Search the data for the string "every" and gather each line it is in.
■ ■ ■ ■ ■
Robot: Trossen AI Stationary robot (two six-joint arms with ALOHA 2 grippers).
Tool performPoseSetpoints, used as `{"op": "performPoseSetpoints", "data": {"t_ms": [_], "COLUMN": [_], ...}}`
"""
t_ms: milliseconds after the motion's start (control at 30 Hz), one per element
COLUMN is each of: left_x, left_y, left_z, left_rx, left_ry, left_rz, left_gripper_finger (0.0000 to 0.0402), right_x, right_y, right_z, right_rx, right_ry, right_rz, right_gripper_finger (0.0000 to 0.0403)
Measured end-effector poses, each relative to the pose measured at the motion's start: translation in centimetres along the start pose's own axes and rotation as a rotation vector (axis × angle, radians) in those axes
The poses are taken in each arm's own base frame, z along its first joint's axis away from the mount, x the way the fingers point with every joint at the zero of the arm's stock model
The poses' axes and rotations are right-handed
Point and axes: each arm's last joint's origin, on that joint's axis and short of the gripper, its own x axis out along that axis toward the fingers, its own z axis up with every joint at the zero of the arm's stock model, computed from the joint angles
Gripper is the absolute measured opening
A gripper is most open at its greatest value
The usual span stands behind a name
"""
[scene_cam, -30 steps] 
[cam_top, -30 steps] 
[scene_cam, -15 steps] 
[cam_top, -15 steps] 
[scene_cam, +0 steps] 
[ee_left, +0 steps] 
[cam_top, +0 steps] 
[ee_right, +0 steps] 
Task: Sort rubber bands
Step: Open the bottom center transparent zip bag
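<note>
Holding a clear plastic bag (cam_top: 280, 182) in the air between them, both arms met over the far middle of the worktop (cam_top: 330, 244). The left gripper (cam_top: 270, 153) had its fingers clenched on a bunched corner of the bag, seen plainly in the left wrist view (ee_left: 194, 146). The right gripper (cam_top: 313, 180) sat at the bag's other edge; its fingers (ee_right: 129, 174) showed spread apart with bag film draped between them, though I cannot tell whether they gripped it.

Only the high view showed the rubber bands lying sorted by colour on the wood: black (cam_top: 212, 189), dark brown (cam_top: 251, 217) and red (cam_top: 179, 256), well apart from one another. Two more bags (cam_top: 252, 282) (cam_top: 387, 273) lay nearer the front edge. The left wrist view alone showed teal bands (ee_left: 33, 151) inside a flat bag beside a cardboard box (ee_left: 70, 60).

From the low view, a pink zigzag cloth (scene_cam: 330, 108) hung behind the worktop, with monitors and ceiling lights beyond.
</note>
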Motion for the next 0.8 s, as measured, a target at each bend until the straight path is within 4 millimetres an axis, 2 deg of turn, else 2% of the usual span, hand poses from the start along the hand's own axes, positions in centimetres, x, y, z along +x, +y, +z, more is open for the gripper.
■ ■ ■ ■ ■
§ **WRITTEN SOLUTION**:
The poses are taken in each arm's own base frame, z along its first joint's axis away from the mount, x the way the fingers point with every joint at the zero of the arm's stock model
Point and axes: each arm's last joint's origin, on that joint's axis and short of the gripper, its own x axis out along that axis toward the fingers, its own z axis up with every joint at the zero of the arm's stock model, computed from the joint angles

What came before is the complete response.